# RECORDS TO PROCESS:
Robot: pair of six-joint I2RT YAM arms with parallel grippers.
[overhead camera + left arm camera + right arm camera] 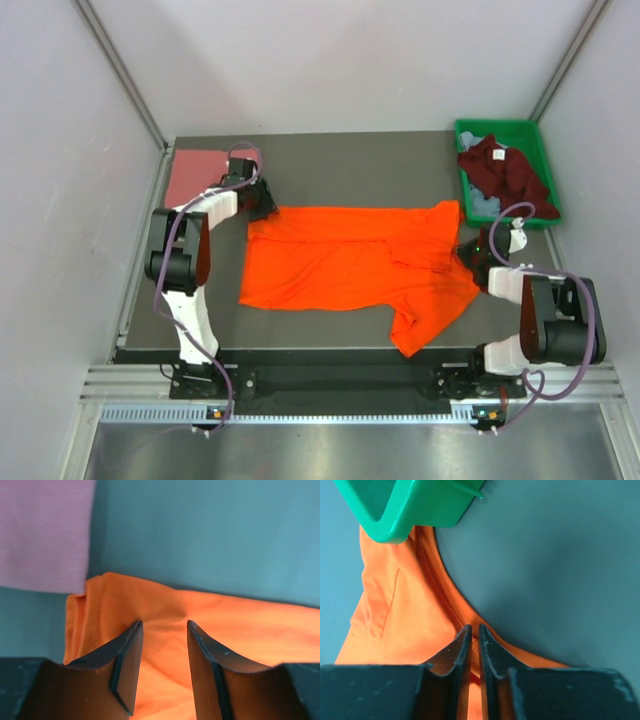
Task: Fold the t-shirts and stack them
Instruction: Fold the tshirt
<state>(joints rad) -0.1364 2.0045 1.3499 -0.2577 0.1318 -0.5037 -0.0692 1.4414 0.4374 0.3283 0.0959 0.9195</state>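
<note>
Currently orange t-shirt [350, 265] lies spread flat mid-table. Elbow bent, the left arm reaches from the near edge, left gripper [164, 626] low over the shirt's far-left corner, fingers apart. The right arm is folded tight by the right edge, right gripper [471, 630] pinched together on the shirt's edge near the green bin [415, 510].

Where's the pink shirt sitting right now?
In the top view the pink shirt lies folded flat at the far left corner of the table, just beyond the left gripper and the orange shirt's left end.
</note>
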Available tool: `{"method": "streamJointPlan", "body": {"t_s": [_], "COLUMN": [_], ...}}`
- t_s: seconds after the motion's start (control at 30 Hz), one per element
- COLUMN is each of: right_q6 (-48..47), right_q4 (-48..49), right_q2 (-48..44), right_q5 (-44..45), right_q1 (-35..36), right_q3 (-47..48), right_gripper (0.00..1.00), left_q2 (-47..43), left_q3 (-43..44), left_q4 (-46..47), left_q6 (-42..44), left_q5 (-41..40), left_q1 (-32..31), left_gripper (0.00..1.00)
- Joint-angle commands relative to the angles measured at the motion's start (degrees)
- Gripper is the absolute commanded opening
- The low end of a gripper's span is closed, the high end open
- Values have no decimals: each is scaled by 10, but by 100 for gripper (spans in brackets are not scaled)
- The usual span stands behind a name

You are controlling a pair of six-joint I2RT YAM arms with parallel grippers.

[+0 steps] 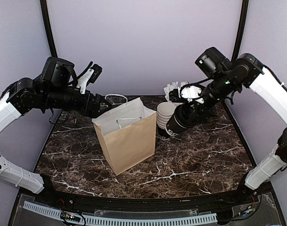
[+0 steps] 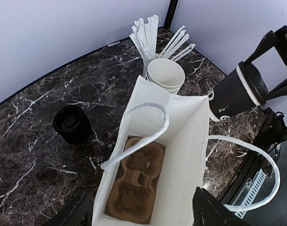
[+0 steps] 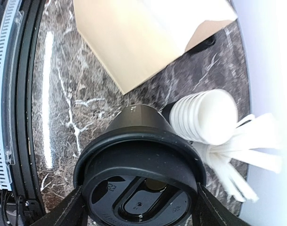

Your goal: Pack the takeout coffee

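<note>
Your right jaws are clamped round the coffee [image 1: 179, 123], holding it tilted just right of the bag [image 1: 127, 136] and close beside the cup stack [image 1: 164, 115]. Your left jaws stand spread wide, one on either side of the bag's open end. A carrier [image 2: 136, 181] lies inside on the bag's bottom.

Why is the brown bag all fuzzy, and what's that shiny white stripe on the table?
Right wrist view: the paper bag is blurred, the takeout coffee up close looks sharper; the stripe is light glaring off the glossy table. Left wrist view: the bag is crisp. Top external view: even light.
</note>
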Motion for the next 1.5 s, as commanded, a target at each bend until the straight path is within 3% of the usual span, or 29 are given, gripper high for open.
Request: {"method": "streamJointPlan", "body": {"t_s": [0.0,0.17,0.23,0.33,0.43,0.67,0.93,1.13,1.47], "right_q6": [-22,-7,-4,0,11,31,15,0,-47], "right_q4": [-26,22,52,101,147,157,146,131,117], "right_q2": [2,11,5,-3,-2,22,24,34,32], "right_q5": [-2,30,45,68,66,4,-107,-122,-19], "right_q1": [0,0,0,0,-1,0,9,37,108], "right_q3": [58,108,108,110,124,154,153,145,67], "right_gripper": [41,32,31,20,18,17,18,15,6], "left_q2": [-12,43,64,87,107,142,169,186,212], "left_q3": [-15,43,67,83,87,102,118,150,201], "left_q4": [-41,-80,-96,-115,-118,-125,-132,-135,-162], "left_q6": [-14,4,14,36,56,95,122,131,169], "left_q5": [47,-34,-38,-37,-21,77,125,154,132], "left_q1": [1,8,21,42,63,70,70,68,15], "left_gripper": [75,72,69,63,59,33,1,0,0]}}
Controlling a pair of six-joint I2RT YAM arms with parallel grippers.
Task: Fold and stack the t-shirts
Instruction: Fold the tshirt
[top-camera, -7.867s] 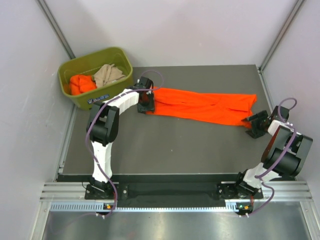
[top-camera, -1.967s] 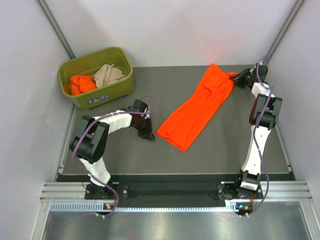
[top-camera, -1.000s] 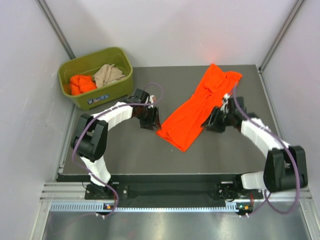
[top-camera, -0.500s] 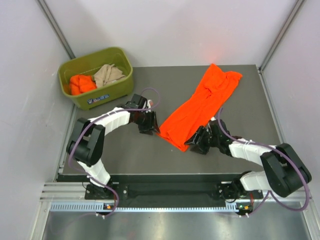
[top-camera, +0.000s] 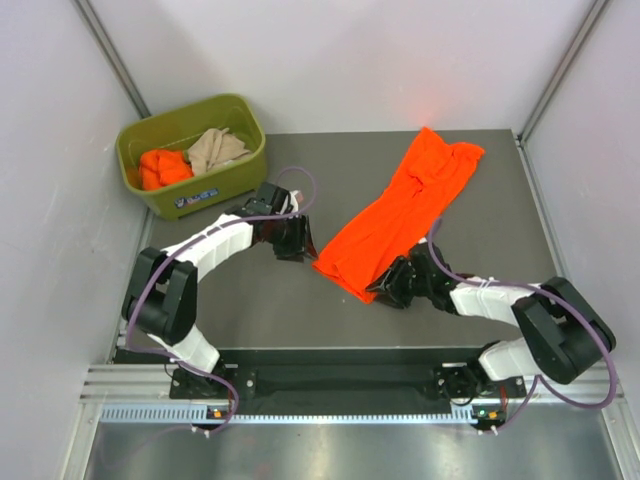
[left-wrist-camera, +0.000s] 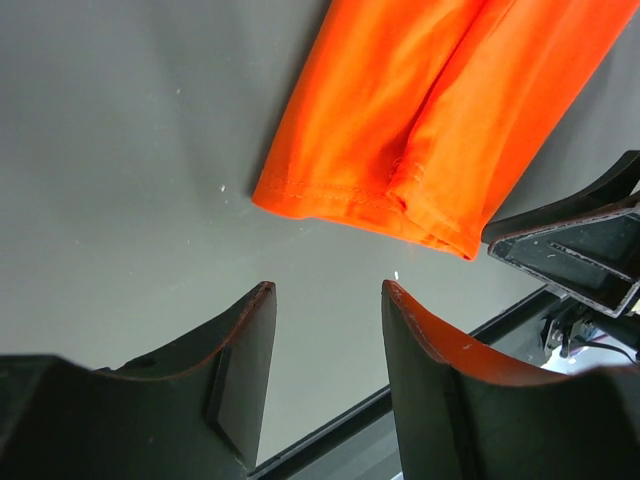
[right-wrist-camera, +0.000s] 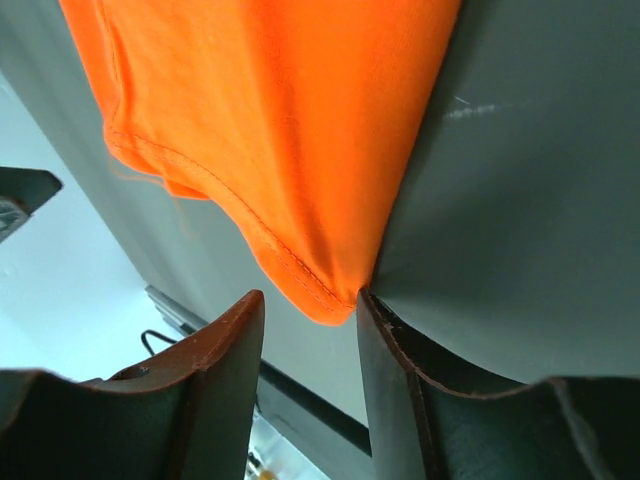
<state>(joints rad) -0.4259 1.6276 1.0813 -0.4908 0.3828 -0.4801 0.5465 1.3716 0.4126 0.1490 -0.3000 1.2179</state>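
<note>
Since the bright orange soft cotton t-shirt (top-camera: 400, 213) lies limp in a diagonal band on the dark grey worktop (top-camera: 250, 310), far right to near centre, expect sag and light drag; hold at the stitched near-hem corners. Left gripper (left-wrist-camera: 325, 300) apart, short of the hem; right gripper (right-wrist-camera: 308, 305) apart, straddling one corner. Only the wrist views show the stitching; only the top view shows the shirt's full extent.

Orange t-shirt (left-wrist-camera: 400, 130) just ahead of the left gripper (left-wrist-camera: 325, 295) is soft matt cotton with a neat stitched hem. The table (left-wrist-camera: 130, 150) under it is smooth, matt dark grey with a few tiny scuffs. Its fingers (left-wrist-camera: 240, 380) look like matt black plastic, reddish along the edges.
</note>
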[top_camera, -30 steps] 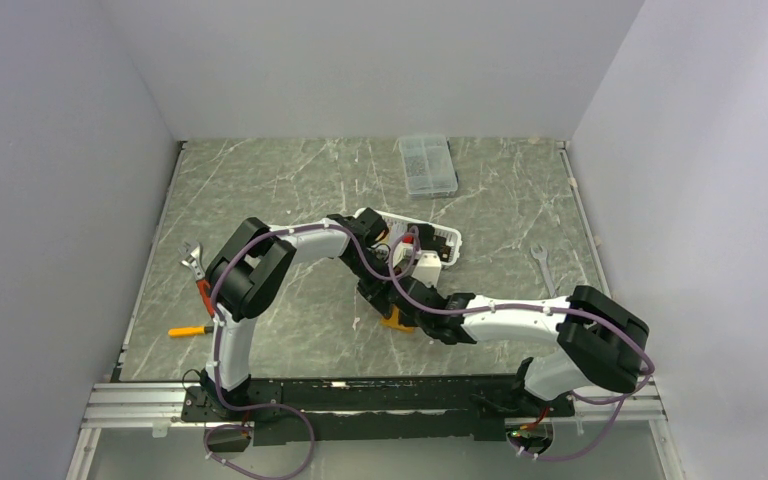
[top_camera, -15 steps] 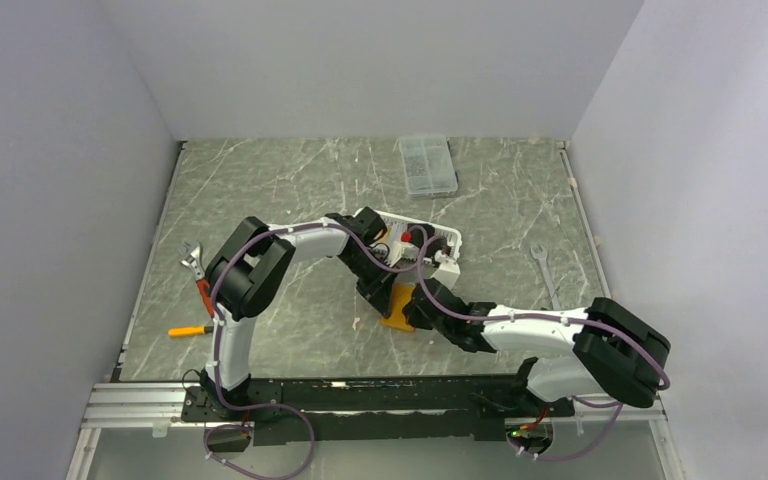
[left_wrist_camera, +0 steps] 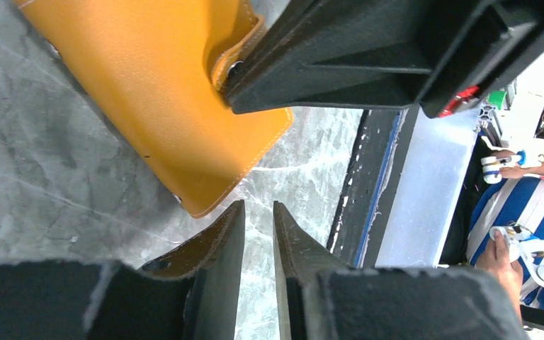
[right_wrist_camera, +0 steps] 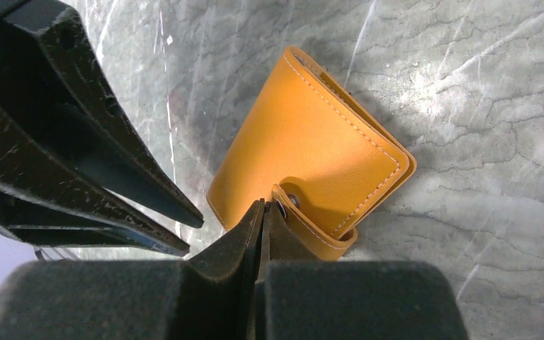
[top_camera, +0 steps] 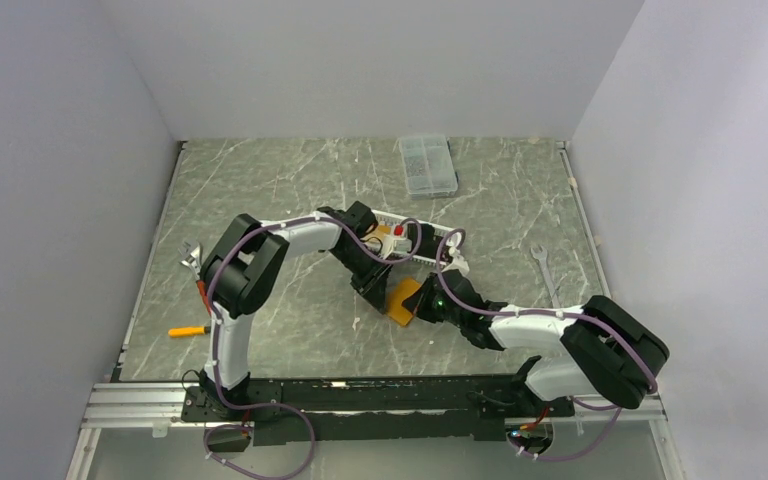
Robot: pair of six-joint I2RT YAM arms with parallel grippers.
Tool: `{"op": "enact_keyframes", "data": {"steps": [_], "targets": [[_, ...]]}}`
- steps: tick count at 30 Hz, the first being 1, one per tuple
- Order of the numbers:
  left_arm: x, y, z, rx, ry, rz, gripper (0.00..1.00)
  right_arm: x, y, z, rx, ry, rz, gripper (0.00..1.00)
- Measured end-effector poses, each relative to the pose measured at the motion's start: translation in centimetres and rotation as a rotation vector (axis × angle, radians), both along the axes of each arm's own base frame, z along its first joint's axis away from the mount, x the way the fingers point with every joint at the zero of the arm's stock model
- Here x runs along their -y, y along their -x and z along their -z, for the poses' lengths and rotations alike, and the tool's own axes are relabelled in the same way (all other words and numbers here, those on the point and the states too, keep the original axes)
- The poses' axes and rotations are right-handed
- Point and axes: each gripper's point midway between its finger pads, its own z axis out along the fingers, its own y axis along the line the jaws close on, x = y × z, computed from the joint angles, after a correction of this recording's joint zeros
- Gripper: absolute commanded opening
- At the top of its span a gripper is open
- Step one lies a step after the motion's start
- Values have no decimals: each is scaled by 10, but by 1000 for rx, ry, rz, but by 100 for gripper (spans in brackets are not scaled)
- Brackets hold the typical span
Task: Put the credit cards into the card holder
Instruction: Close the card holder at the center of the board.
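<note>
card holder: a small orange folding leather-like wallet (right_wrist_camera: 312, 170) lies closed and flat on the grey marbled table (right_wrist_camera: 467, 106), near the centre, just nearer than the white slotted plastic basket (top_camera: 430, 240).
snap tab (right_wrist_camera: 312, 225): wraps over the wallet's edge and looks fastened.
right gripper (right_wrist_camera: 263, 205): the fingers are pressed together, tips at the tab beside the snap. Whether any leather is pinched cannot be told.
left gripper (left_wrist_camera: 258, 205): the jaws are a slit apart with nothing between them, hovering just left of the wallet's corner.
credit cards: not to be made out in any view.
handling: probably light, soft-covered and smooth. It is likely to slide on the stone when pushed and to spring shut once opened.
where to hold: the tab's free end, to pop the snap, with the other gripper pinning the cover near the fold.
</note>
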Motion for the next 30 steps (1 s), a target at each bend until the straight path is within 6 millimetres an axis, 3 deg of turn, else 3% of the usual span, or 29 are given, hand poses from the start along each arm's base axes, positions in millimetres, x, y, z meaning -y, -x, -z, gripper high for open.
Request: {"op": "enact_keyframes", "data": {"steps": [5, 13, 22, 30], "targets": [[-1, -4, -15, 12, 29, 2, 29, 1, 1, 1, -12, -33, -5, 0], [-10, -41, -61, 124, 111, -37, 37, -5, 0, 8, -76, -73, -33, 0], [-46, -73, -104, 222, 153, -128, 39, -11, 0, 15, -151, -105, -44, 0], [-77, -95, -119, 260, 148, -222, 40, -10, 3, 16, -164, -164, -5, 0]]}}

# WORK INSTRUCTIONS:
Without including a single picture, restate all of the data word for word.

# RESULT OF THE TASK:
Robot: pair of six-joint I2RT YAM arms with parallel grippers.
[overhead camera + left arm camera + right arm camera] 
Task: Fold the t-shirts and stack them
Instruction: Fold the tshirt
<state>(joints rad) -0.1364 2.0045 1.3499 -0.2577 0.1318 -0.5037 -0.0692 1.4414 0.4374 0.3283 0.0959 0.9195</state>
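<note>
Currently orange t-shirt [350, 265] lies spread flat mid-table. Elbow bent, the left arm reaches from the near edge, left gripper [164, 626] low over the shirt's far-left corner, fingers apart. The right arm is folded tight by the right edge, right gripper [471, 630] pinched together on the shirt's edge near the green bin [415, 510].

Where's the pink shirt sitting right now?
In the top view the pink shirt lies folded flat at the far left corner of the table, just beyond the left gripper and the orange shirt's left end.
</note>
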Available tool: `{"method": "streamJointPlan", "body": {"t_s": [_], "COLUMN": [_], ...}}`
- t_s: seconds after the motion's start (control at 30 Hz), one per element
- COLUMN is each of: right_q6 (-48..47), right_q4 (-48..49), right_q2 (-48..44), right_q5 (-44..45), right_q1 (-35..36), right_q3 (-47..48), right_gripper (0.00..1.00), left_q2 (-47..43), left_q3 (-43..44), left_q4 (-46..47), left_q6 (-42..44), left_q5 (-41..40), left_q1 (-32..31), left_gripper (0.00..1.00)
- Joint-angle commands relative to the angles measured at the motion's start (degrees)
- Gripper is the absolute commanded opening
- The low end of a gripper's span is closed, the high end open
- Values have no decimals: each is scaled by 10, but by 100 for gripper (spans in brackets are not scaled)
- The usual span stands behind a name

You are controlling a pair of six-joint I2RT YAM arms with parallel grippers.

[+0 steps] 
[+0 steps] 
[+0 steps] 

Your goal: Pack the takeout coffee

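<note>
Your right jaws are clamped round the coffee [image 1: 179, 123], holding it tilted just right of the bag [image 1: 127, 136] and close beside the cup stack [image 1: 164, 115]. Your left jaws stand spread wide, one on either side of the bag's open end. A carrier [image 2: 136, 181] lies inside on the bag's bottom.

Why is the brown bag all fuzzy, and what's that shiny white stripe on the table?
Right wrist view: the paper bag is blurred, the takeout coffee up close looks sharper; the stripe is light glaring off the glossy table. Left wrist view: the bag is crisp. Top external view: even light.
</note>
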Motion for the next 1.5 s, as commanded, a target at each bend until the straight path is within 3% of the usual span, or 29 are given, gripper high for open.
Request: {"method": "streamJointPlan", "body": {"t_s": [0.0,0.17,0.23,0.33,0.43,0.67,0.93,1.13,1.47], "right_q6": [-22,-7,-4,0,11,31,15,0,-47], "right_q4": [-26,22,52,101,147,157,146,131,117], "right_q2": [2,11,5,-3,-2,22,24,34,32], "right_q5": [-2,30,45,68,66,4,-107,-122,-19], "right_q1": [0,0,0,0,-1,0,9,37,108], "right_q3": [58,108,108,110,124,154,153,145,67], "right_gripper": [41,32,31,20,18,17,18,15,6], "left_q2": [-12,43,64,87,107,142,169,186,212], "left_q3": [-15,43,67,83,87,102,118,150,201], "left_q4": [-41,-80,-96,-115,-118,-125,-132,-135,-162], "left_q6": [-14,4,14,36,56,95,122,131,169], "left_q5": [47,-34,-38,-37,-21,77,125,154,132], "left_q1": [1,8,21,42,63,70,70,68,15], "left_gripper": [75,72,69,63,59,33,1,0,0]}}
Controlling a pair of six-joint I2RT YAM arms with parallel grippers.
Task: Fold and stack the t-shirts
Instruction: Fold the tshirt
[top-camera, -7.867s] 
[top-camera, -1.967s] 
[top-camera, -1.000s] 
[top-camera, -0.500s] 
[top-camera, +0.000s] 
[left-wrist-camera, +0.000s] 
[right-wrist-camera, +0.000s] 
<state>(joints rad) -0.4259 1.6276 1.0813 -0.4908 0.3828 -0.4801 0.5465 1.3716 0.4126 0.1490 -0.3000 1.2179</state>
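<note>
Since the bright orange soft cotton t-shirt (top-camera: 400, 213) lies limp in a diagonal band on the dark grey worktop (top-camera: 250, 310), far right to near centre, expect sag and light drag; hold at the stitched near-hem corners. Left gripper (left-wrist-camera: 325, 300) apart, short of the hem; right gripper (right-wrist-camera: 308, 305) apart, straddling one corner. Only the wrist views show the stitching; only the top view shows the shirt's full extent.

Orange t-shirt (left-wrist-camera: 400, 130) just ahead of the left gripper (left-wrist-camera: 325, 295) is soft matt cotton with a neat stitched hem. The table (left-wrist-camera: 130, 150) under it is smooth, matt dark grey with a few tiny scuffs. Its fingers (left-wrist-camera: 240, 380) look like matt black plastic, reddish along the edges.
</note>
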[top_camera, -30 steps] 
[top_camera, -15 steps] 
[left_wrist_camera, +0 steps] 
[right_wrist_camera, +0 steps] 
[top_camera, +0 steps] 
Robot: pair of six-joint I2RT YAM arms with parallel grippers.
Tool: `{"op": "enact_keyframes", "data": {"steps": [_], "targets": [[_, ...]]}}`
- steps: tick count at 30 Hz, the first being 1, one per tuple
- Order of the numbers:
  left_arm: x, y, z, rx, ry, rz, gripper (0.00..1.00)
  right_arm: x, y, z, rx, ry, rz, gripper (0.00..1.00)
- Measured end-effector poses, each relative to the pose measured at the motion's start: translation in centimetres and rotation as a rotation vector (axis × angle, radians), both along the axes of each arm's own base frame, z along its first joint's axis away from the mount, x the way the fingers point with every joint at the zero of the arm's stock model
- Here x runs along their -y, y along their -x and z along their -z, for the poses' lengths and rotations alike, and the tool's own axes are relabelled in the same way (all other words and numbers here, those on the point and the states too, keep the original axes)
- The poses' axes and rotations are right-handed
- Point and axes: each gripper's point midway between its finger pads, its own z axis out along the fingers, its own y axis along the line the jaws close on, x = y × z, computed from the joint angles, after a correction of this recording's joint zeros
- Gripper: absolute commanded opening
- At the top of its span a gripper is open
- Step one lies a step after the motion's start
- Values have no decimals: each is scaled by 10, but by 1000 for rx, ry, rz, but by 100 for gripper (spans in brackets are not scaled)
- Brackets hold the typical span
Task: Put the credit cards into the card holder
Instruction: Close the card holder at the center of the board.
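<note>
card holder: a small orange folding leather-like wallet (right_wrist_camera: 312, 170) lies closed and flat on the grey marbled table (right_wrist_camera: 467, 106), near the centre, just nearer than the white slotted plastic basket (top_camera: 430, 240).
snap tab (right_wrist_camera: 312, 225): wraps over the wallet's edge and looks fastened.
right gripper (right_wrist_camera: 263, 205): the fingers are pressed together, tips at the tab beside the snap. Whether any leather is pinched cannot be told.
left gripper (left_wrist_camera: 258, 205): the jaws are a slit apart with nothing between them, hovering just left of the wallet's corner.
credit cards: not to be made out in any view.
handling: probably light, soft-covered and smooth. It is likely to slide on the stone when pushed and to spring shut once opened.
where to hold: the tab's free end, to pop the snap, with the other gripper pinning the cover near the fold.
</note>
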Motion for the next 30 steps (1 s), a target at each bend until the straight path is within 6 millimetres an axis, 3 deg of turn, else 3% of the usual span, or 29 are given, hand poses from the start along each arm's base axes, positions in millimetres, x, y, z meaning -y, -x, -z, gripper high for open.
Request: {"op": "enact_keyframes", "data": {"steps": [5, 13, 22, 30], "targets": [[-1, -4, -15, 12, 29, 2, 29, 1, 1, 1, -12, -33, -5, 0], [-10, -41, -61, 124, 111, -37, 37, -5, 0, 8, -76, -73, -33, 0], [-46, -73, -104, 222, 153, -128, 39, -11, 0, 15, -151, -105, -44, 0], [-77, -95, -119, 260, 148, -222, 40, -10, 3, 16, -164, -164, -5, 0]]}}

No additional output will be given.